Passeios Literários

Almeida Garrett – O Homem Plural

Do Porto a Coimbra

No dia 24 de Agosto de 1820 eclodia a Revolução liberal na cidade do Porto. A 27 de Agosto, estando Garrett no Porto, compôs o Hino Patriótico dedicado aos heróis “lusos”. De regresso a Coimbra, estudante de Leis, dá continuidade ao movimento e na agitação do meio académico, entre revoltas estudantis e confrontos com os reitores, redige a ode À Liberdade e uma série de textos, Proclamações Académicas, no seu estilo de luta através da palavra.

Lisboa, o amor, a política, os exílios

No ano seguinte está em Lisboa e assiste a várias sessões nas Cortes. De espírito exarcebado pelo perfume da Liberdade que ainda ecoa, escreve poesia de intervenção. É o elogio à Liberdade e a exaltação da Revolução!

O ano de 1821 é também o ano da paixão pela bela Luísa Midosi que conhece numa noite de teatro. Ele representa Catão, ela a sedutora de olhos azuis e de uns frescos treze anos que assiste à peça. O amor será interrompido pela política e pelo início de vários exílios entre Inglaterra e França. E é longe que cresce a saudade e o desejo de lutar contra a ignomínia miguelista e mais uma vez é a palavra que serve de arma. Em Paris publica o poema Camões – introdutor do Romantismo em Portugal. O regresso ao país será como soldado e defensor da causa liberal de Dom Pedro IV. A paz chega em 1834 e Garrett nunca deixará de estar na linha da frente da política, dos discursos inflamados nas Cortes e quando a oposição chega ao poder, a retirada da cena pública leva-nos aos salões, à escrita de romances, a novas paixões e a uma vida familiar toldada pela tragédia.

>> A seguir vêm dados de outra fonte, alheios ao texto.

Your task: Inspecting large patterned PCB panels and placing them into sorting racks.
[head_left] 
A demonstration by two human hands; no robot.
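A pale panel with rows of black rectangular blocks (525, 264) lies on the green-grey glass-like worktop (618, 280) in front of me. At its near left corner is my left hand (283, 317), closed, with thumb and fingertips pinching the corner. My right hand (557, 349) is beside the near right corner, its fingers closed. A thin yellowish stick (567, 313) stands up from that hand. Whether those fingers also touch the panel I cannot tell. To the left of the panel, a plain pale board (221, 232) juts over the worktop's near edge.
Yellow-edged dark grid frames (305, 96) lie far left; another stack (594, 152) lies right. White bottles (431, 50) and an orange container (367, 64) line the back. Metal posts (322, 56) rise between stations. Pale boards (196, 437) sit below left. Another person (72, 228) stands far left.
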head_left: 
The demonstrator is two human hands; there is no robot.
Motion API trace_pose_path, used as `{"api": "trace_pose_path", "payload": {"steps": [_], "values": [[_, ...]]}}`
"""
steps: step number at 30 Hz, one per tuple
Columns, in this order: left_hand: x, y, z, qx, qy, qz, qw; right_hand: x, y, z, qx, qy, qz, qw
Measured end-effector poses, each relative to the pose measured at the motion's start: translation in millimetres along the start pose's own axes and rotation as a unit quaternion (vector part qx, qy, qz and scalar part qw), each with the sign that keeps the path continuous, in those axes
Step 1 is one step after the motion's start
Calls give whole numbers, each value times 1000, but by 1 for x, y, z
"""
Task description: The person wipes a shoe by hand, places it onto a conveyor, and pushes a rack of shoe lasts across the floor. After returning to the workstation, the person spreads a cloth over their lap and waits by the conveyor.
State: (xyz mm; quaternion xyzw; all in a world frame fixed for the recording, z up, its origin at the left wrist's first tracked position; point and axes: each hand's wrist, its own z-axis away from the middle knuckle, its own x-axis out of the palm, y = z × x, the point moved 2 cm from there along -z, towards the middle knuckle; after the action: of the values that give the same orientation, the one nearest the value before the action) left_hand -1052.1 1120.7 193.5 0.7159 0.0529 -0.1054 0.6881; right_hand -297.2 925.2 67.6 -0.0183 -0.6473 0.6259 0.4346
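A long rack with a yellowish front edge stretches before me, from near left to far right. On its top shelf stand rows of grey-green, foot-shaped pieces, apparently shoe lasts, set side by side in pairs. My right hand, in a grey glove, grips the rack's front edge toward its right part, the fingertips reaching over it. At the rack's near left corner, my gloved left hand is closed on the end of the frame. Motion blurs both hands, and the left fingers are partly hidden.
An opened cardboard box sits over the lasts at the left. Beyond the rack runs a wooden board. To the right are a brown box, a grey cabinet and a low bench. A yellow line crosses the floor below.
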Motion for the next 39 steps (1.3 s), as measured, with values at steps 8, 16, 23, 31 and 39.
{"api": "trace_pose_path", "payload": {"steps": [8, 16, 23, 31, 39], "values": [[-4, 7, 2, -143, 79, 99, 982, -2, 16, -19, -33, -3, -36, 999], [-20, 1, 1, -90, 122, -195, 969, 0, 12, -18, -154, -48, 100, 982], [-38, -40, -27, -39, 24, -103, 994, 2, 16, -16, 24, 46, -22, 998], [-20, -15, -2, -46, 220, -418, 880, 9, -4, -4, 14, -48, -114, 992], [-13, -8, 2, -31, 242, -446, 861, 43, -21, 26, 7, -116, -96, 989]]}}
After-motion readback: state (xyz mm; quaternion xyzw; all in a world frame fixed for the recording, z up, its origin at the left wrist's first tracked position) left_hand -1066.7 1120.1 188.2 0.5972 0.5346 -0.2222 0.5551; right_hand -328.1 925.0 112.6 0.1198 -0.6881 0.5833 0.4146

Educar pela Literatura, pelo Teatro

Como homem comprometido com o seu tempo, sobressai o seu lado de educador do país e dos portugueses – a cultura é vital para um país moderno mas tem de ser compreendida e é no novo teatro, escrito e construído, que reside esse papel – as peças são episódios da História de Portugal, em português original e não traduções medíocres de peças estrangeiras e os actores têm formação dada pelo recém-fundado Conservatório Nacional. Garrett é o responsável pela construção de um verdadeiro Teatro Nacional no local onde existiu a inquisição e desta forma simbólica apagar a memória da censura à Arte.

Garrett Homem Plural

Homem vaidoso, excêntrico dirão alguns, vanguardista dirão outros. No Chiado, passeio das vaidades lisboetas, ficava o seu cabeleireiro (usava um pequeno postiço), o seu barbeiro, o seu sapateiro. O café Marrare era o templo e figuras como Garrett e Herculano veneradas pelos mais novos da escrita e da boémia.

Pai extremoso, por Mimi aceita o título de Visconde mas desiludido com D. Maria II. Esta ainda princesa e no exílio de Londres, recebeu de Garrett um tratado para a sua Educação enquanto futura rainha de Portugal. Garrett depositava grandes esperanças nesta princesa e escreve que da educação da nossa Augusta Soberana pendem em grande parte os destinos futuros da nação.

Da sua vasta obra, as Viagens na Minha Terra ainda nos servem de guia literário à monumental cidade de Santarém e às observações pertinazes sobre a década de 40 do século XIX que antecederam a Regeneração e o primeiro fôlego de industrialização e desenvolvimento económico do país. Quase trinta anos depois da Revolução, a mudança ainda se fazia em passos miudinhos…

Homem plural – advogado, jurista, soldado, poeta, escritor, diplomata, deputado, ministro, jornalista, editor, actor, dramaturgo – e muito mais teria sido na sua permanente inquietude e insatisfação em querer mudar um país e cumprir uma utopia de Justiça e Cultura.